## What you will do
From the first line to the last, give the listing again exactly.

## Collected data
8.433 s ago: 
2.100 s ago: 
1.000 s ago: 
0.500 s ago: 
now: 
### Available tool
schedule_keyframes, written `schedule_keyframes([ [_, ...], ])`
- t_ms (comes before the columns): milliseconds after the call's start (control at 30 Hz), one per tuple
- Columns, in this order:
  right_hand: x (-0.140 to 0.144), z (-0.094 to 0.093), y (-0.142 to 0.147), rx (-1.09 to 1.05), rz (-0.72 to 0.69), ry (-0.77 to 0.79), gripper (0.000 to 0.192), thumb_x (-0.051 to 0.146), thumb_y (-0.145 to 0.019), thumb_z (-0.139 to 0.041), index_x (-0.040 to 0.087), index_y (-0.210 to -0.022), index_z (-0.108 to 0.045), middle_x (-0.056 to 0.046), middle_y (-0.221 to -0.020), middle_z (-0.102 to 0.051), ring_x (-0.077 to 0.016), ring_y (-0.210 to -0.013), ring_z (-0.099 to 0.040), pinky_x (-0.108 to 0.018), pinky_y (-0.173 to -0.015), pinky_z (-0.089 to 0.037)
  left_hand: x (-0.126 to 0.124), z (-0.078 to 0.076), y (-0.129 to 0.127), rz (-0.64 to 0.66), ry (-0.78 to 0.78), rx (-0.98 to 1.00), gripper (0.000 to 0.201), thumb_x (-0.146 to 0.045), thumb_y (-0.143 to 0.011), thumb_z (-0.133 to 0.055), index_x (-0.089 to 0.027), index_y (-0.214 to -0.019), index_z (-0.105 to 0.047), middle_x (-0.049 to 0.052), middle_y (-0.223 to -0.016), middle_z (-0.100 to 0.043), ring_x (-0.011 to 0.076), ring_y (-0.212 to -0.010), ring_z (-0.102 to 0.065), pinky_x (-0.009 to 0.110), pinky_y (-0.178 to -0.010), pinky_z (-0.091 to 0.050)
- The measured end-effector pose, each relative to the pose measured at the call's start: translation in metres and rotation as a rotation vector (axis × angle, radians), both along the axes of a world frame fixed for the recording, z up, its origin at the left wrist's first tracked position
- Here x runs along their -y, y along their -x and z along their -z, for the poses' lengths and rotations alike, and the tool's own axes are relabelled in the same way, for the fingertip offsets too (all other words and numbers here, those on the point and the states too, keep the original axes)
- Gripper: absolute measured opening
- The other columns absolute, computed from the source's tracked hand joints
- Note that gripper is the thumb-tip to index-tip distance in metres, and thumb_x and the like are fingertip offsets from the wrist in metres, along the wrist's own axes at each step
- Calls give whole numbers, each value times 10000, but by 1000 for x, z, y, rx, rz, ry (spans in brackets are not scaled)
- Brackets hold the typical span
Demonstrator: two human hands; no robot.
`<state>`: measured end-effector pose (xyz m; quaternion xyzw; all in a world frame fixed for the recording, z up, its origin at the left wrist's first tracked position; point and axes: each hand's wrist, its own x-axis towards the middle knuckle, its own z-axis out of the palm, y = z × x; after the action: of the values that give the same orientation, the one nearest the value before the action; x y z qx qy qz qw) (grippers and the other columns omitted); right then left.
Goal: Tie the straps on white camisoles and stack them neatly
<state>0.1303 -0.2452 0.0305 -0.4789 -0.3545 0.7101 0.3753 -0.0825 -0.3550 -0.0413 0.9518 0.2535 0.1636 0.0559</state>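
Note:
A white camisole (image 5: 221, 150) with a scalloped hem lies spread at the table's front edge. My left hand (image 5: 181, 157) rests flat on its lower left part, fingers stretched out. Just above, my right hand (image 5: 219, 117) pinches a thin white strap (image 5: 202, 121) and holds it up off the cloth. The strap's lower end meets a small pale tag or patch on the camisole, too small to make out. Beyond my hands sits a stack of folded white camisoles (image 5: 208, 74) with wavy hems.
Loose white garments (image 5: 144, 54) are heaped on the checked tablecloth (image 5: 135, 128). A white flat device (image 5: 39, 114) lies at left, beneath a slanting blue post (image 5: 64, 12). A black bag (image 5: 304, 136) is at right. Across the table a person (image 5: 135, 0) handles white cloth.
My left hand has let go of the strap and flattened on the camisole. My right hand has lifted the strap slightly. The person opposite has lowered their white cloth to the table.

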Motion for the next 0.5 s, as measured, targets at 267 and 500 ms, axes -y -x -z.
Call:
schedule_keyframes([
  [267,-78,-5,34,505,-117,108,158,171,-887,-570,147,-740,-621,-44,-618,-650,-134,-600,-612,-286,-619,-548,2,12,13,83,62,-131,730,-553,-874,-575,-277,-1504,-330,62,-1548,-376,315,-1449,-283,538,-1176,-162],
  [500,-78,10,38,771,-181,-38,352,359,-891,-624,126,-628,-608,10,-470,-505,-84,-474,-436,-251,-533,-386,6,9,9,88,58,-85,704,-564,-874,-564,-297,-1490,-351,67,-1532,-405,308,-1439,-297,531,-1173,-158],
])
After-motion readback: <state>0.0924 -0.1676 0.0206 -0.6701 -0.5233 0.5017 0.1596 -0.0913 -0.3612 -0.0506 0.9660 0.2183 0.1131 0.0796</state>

## Task response
8.433 s ago: 
2.100 s ago: 
1.000 s ago: 
0.500 s ago: 
now: 
### Available tool
schedule_keyframes, written `schedule_keyframes([ [_, ...], ])`
- t_ms (comes before the columns): milliseconds after the call's start (control at 30 Hz), one per tuple
- Columns, in this order:
  right_hand: x (-0.140 to 0.144), z (-0.094 to 0.093), y (-0.142 to 0.147), rx (-1.09 to 1.05), rz (-0.72 to 0.69), ry (-0.77 to 0.79), gripper (0.000 to 0.192), thumb_x (-0.051 to 0.146), thumb_y (-0.145 to 0.019), thumb_z (-0.139 to 0.041), index_x (-0.040 to 0.087), index_y (-0.210 to -0.022), index_z (-0.108 to 0.045), middle_x (-0.056 to 0.046), middle_y (-0.221 to -0.020), middle_z (-0.102 to 0.051), ring_x (-0.077 to 0.016), ring_y (-0.210 to -0.013), ring_z (-0.099 to 0.040), pinky_x (-0.108 to 0.018), pinky_y (-0.173 to -0.015), pinky_z (-0.089 to 0.037)
  left_hand: x (-0.126 to 0.124), z (-0.078 to 0.076), y (-0.129 to 0.127), rz (-0.64 to 0.66), ry (-0.78 to 0.78), rx (-0.98 to 1.00), gripper (0.000 to 0.201), thumb_x (-0.146 to 0.045), thumb_y (-0.143 to 0.011), thumb_z (-0.133 to 0.055), index_x (-0.089 to 0.027), index_y (-0.214 to -0.019), index_z (-0.105 to 0.047), middle_x (-0.049 to 0.052), middle_y (-0.223 to -0.016), middle_z (-0.100 to 0.043), ring_x (-0.011 to 0.076), ring_y (-0.212 to -0.010), ring_z (-0.102 to 0.065), pinky_x (-0.009 to 0.110), pinky_y (-0.178 to -0.010), pinky_z (-0.091 to 0.050)
- The measured end-effector pose, each relative to the pose measured at the call's start: translation in metres and rotation as a rotation vector (axis × angle, radians), both along the axes of a world frame fixed for the recording, z up, its origin at the left wrist's first tracked position
- Here x runs along their -y, y along their -x and z along their -z, for the poses' lengths and rotations alike, and the tool's own axes are relabelled in the same way, for the fingertip offsets too (all other words and numbers here, those on the point and the states too, keep the original axes)
- Gripper: absolute measured opening
- The other columns absolute, computed from the source's tracked hand joints
- Note that gripper is the thumb-tip to index-tip distance in metres, and thumb_x and the like are fingertip offsets from the wrist in metres, along the wrist's own axes at each step
- Calls give whole numbers, each value times 10000, but by 1000 for x, z, y, rx, rz, ry (spans in brackets are not scaled)
- Brackets hold the typical span
Demonstrator: two human hands; no robot.
`<state>`: measured end-effector pose (xyz m; quaternion xyzw; all in a world frame fixed for the recording, z up, its origin at the left wrist's first tracked position; point and axes: each hand's wrist, its own x-axis towards the middle knuckle, its own z-axis out of the palm, y = z × x; after the action: of the values that give the same orientation, the one nearest the value before the action; x y z qx qy qz qw) (grippers and the other columns omitted); right then left.
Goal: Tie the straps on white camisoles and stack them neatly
<state>0.1303 -0.2452 0.0305 -0.4789 -0.3545 0.7101 0.3753 -0.0825 -0.3550 -0.0413 0.9518 0.2535 0.1636 0.0559</state>
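Note:
A white camisole (image 5: 221, 150) with a scalloped hem lies spread at the table's front edge. My left hand (image 5: 181, 157) rests flat on its lower left part, fingers stretched out. Just above, my right hand (image 5: 219, 117) pinches a thin white strap (image 5: 202, 121) and holds it up off the cloth. The strap's lower end meets a small pale tag or patch on the camisole, too small to make out. Beyond my hands sits a stack of folded white camisoles (image 5: 208, 74) with wavy hems.
Loose white garments (image 5: 144, 54) are heaped on the checked tablecloth (image 5: 135, 128). A white flat device (image 5: 39, 114) lies at left, beneath a slanting blue post (image 5: 64, 12). A black bag (image 5: 304, 136) is at right. Across the table a person (image 5: 135, 0) handles white cloth.
My left hand has let go of the strap and flattened on the camisole. My right hand has lifted the strap slightly. The person opposite has lowered their white cloth to the table.
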
Motion for the next 0.5 s, as measured, targets at 267 and 500 ms, axes -y -x -z.
Call:
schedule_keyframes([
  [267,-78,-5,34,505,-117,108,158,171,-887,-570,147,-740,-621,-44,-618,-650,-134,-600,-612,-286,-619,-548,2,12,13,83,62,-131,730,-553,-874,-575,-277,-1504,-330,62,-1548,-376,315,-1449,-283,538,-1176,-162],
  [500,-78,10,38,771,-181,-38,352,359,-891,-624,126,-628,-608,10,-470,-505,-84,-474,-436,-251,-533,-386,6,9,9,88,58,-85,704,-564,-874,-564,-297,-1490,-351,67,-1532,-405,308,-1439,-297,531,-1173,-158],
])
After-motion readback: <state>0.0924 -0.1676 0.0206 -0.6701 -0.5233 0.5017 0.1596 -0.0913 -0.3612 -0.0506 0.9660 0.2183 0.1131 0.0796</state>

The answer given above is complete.